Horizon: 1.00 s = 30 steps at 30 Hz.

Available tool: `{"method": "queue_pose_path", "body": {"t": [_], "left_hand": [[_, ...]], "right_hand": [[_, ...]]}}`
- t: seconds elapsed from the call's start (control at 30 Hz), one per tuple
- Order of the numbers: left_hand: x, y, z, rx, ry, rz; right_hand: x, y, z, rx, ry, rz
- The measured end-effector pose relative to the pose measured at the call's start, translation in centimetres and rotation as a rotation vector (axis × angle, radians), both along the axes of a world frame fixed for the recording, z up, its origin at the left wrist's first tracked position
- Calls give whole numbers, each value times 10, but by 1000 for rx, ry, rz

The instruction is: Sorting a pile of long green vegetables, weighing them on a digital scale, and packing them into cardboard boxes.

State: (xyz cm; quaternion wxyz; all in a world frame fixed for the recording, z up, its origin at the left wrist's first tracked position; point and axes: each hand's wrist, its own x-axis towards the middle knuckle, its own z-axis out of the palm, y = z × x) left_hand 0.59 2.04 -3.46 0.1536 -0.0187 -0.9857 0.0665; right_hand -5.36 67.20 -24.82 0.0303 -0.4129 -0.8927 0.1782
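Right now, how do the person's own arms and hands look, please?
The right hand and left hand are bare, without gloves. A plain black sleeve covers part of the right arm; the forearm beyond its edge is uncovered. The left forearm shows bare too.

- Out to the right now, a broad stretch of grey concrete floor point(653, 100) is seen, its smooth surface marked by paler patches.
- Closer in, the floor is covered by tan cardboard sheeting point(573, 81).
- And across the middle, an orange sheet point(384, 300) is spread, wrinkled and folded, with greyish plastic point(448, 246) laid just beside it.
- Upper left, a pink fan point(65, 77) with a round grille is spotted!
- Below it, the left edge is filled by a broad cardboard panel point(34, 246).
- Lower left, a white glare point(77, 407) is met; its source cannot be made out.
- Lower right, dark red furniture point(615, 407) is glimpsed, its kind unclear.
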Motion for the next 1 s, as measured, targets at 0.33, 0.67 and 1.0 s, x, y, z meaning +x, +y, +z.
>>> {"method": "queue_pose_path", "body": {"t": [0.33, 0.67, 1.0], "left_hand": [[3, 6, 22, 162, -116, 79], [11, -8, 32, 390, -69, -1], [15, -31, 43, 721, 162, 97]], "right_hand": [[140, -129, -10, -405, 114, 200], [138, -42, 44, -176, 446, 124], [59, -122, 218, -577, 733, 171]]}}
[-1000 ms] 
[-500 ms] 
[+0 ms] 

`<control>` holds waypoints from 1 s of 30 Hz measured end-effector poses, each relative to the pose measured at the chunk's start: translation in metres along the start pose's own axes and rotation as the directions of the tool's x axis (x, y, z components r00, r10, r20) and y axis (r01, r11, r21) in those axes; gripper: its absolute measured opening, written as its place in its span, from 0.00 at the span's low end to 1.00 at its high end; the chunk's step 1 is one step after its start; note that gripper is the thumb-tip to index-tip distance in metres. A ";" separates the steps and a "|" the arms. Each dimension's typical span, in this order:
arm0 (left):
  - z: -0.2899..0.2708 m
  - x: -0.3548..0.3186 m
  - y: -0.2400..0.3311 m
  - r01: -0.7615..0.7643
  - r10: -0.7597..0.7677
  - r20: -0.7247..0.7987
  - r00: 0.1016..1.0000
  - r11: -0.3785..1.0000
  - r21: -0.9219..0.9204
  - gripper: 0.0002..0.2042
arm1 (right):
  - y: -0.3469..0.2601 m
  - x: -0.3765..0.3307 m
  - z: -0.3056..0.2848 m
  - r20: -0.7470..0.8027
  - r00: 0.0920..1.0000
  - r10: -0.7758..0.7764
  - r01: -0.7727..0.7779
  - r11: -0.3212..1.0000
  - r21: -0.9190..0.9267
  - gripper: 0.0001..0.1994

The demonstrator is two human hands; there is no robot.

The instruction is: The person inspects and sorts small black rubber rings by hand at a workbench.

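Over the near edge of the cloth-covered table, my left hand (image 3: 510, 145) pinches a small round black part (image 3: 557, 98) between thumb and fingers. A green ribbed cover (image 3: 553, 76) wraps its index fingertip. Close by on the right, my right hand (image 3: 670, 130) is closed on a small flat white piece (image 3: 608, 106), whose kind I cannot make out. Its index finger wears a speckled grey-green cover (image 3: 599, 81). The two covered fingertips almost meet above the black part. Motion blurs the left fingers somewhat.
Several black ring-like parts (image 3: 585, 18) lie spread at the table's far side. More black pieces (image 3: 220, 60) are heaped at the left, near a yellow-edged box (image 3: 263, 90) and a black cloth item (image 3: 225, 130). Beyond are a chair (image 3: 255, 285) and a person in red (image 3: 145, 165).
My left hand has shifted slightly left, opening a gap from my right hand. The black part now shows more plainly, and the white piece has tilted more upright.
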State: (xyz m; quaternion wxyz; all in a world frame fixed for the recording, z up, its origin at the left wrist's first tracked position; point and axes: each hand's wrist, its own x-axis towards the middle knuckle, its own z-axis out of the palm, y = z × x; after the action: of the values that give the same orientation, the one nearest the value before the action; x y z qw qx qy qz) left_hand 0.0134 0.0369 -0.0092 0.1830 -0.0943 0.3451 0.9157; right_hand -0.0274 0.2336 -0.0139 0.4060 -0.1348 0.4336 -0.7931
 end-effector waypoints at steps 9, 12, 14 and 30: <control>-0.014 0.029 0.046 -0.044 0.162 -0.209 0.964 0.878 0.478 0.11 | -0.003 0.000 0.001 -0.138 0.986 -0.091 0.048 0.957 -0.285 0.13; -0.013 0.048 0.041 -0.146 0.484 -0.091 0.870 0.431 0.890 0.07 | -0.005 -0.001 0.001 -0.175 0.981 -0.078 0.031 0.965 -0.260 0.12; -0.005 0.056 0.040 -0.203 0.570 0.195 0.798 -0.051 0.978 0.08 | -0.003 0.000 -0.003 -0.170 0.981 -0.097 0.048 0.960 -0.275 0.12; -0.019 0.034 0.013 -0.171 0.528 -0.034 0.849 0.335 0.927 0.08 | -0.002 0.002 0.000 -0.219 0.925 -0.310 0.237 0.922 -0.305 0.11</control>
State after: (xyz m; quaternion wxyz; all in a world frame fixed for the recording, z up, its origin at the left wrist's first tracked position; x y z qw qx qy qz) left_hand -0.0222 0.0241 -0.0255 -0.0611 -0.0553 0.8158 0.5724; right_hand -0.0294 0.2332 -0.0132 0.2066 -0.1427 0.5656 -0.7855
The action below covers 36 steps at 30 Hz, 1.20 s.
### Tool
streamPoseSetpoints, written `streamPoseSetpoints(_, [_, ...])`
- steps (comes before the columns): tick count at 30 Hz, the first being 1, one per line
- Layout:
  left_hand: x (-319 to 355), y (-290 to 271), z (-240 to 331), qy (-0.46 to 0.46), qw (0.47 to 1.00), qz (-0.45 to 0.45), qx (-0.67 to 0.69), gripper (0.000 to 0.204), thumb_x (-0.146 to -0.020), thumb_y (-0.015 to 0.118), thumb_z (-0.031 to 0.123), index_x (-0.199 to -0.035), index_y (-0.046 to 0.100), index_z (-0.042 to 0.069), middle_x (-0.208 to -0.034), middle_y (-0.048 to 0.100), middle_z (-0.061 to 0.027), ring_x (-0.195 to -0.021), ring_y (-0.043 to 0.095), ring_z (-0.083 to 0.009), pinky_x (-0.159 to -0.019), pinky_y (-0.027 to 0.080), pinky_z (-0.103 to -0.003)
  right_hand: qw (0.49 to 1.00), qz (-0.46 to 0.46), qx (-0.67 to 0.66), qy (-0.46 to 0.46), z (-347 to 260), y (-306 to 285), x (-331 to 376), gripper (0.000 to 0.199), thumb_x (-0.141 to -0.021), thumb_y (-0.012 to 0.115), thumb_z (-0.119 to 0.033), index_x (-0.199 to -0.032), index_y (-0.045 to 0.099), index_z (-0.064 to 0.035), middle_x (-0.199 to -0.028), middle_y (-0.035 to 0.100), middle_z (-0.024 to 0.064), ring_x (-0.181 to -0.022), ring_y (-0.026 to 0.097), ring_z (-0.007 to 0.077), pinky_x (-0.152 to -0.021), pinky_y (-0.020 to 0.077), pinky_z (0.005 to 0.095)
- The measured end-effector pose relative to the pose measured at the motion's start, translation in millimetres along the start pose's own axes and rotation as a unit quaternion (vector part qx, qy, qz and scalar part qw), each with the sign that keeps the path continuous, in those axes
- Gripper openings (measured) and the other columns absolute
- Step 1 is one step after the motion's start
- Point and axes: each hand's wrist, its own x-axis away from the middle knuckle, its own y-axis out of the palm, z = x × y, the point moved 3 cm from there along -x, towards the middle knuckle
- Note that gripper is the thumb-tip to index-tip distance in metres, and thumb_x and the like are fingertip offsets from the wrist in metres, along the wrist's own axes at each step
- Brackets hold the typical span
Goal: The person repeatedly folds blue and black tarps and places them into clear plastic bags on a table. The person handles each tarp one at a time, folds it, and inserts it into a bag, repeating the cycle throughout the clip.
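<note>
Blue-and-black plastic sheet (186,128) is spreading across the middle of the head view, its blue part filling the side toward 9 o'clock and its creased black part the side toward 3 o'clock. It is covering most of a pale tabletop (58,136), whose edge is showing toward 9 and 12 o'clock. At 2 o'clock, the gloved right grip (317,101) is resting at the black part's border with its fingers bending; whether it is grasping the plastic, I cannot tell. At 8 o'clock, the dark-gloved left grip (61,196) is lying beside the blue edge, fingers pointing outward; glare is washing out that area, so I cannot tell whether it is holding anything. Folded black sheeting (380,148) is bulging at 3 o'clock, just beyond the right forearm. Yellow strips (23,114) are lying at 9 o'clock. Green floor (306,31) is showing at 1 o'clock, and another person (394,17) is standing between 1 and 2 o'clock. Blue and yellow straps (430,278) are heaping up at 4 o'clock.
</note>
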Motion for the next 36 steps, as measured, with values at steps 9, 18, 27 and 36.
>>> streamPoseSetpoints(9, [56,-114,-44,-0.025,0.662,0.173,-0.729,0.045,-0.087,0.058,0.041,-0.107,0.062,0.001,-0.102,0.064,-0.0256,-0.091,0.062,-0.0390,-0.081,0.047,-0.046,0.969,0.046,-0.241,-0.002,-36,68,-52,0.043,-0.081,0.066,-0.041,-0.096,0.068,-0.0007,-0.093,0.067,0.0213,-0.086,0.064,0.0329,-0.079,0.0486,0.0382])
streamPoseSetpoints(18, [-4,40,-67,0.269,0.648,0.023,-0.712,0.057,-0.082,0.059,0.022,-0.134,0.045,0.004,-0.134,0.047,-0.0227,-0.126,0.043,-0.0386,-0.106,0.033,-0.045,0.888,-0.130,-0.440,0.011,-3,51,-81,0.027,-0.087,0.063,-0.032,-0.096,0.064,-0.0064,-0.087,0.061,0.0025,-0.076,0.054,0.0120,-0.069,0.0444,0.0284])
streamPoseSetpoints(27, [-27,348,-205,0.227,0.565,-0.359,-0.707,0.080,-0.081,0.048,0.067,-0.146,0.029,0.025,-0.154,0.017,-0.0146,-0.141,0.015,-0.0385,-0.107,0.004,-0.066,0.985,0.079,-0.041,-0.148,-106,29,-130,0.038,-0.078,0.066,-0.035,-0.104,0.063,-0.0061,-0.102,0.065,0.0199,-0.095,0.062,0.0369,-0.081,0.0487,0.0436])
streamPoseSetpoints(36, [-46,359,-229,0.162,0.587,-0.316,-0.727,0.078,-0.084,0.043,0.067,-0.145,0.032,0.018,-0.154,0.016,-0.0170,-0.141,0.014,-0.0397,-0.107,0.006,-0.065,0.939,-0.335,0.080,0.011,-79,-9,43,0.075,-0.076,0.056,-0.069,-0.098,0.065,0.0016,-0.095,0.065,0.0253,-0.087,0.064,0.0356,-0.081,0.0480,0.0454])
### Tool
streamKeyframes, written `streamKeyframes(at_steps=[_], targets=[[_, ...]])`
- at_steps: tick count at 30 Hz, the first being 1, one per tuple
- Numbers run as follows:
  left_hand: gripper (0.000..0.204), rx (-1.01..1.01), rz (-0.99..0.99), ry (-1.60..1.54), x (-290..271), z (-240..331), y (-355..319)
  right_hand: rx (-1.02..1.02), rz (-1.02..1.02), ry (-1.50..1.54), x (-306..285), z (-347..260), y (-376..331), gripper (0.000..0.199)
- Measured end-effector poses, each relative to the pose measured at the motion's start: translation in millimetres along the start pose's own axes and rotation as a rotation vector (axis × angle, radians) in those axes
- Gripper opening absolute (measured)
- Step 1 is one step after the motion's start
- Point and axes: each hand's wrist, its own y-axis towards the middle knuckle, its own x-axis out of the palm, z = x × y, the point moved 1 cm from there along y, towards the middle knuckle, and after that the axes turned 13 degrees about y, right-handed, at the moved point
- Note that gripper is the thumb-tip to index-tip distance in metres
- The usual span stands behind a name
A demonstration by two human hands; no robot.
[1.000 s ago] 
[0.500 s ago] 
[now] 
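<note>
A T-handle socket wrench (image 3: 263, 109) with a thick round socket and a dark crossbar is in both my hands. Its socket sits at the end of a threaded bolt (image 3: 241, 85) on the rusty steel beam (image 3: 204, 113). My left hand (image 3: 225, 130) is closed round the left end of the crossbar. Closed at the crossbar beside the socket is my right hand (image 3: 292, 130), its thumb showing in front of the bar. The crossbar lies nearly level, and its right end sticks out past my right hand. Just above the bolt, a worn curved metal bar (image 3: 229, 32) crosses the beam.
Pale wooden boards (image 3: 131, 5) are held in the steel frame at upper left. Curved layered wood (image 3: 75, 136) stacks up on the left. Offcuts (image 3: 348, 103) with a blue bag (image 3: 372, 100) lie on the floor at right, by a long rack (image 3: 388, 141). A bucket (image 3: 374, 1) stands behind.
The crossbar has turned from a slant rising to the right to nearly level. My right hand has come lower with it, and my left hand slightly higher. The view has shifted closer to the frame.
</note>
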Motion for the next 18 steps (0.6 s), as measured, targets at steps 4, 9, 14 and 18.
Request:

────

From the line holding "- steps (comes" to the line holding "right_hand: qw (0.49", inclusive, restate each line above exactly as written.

| Task answer |
- steps (comes before the columns): tick count at 30 Hz, the first being 1, one per line
- Layout:
  left_hand: x (-319 to 355), y (-290 to 271), z (-240 to 331), qy (-0.46 to 0.46), qw (0.47 to 1.00), qz (-0.45 to 0.45), qx (-0.67 to 0.69), gripper (0.000 to 0.204), thumb_x (-0.146 to -0.020), thumb_y (-0.015 to 0.118), thumb_z (-0.031 to 0.123), index_x (-0.199 to -0.035), index_y (-0.046 to 0.100), index_z (-0.042 to 0.069), middle_x (-0.208 to -0.034), middle_y (-0.048 to 0.100), middle_z (-0.061 to 0.027), ring_x (-0.195 to -0.021), ring_y (-0.043 to 0.095), ring_z (-0.083 to 0.009), pinky_x (-0.159 to -0.019), pinky_y (-0.027 to 0.080), pinky_z (-0.103 to -0.003)
  right_hand: qw (0.49 to 1.00), qz (-0.46 to 0.46), qx (-0.67 to 0.66), qy (-0.46 to 0.46), z (-347 to 260), y (-306 to 285), x (-331 to 376), gripper (0.000 to 0.199), thumb_x (-0.141 to -0.021), thumb_y (-0.012 to 0.115), thumb_z (-0.119 to 0.033), index_x (-0.199 to -0.032), index_y (-0.045 to 0.099), index_z (-0.064 to 0.035), middle_x (-0.199 to -0.028), middle_y (-0.035 to 0.100), middle_z (-0.024 to 0.064), ring_x (-0.181 to -0.022), ring_y (-0.026 to 0.097), ring_z (-0.007 to 0.077), pinky_x (-0.152 to -0.021), pinky_y (-0.020 to 0.077), pinky_z (0.005 to 0.095)

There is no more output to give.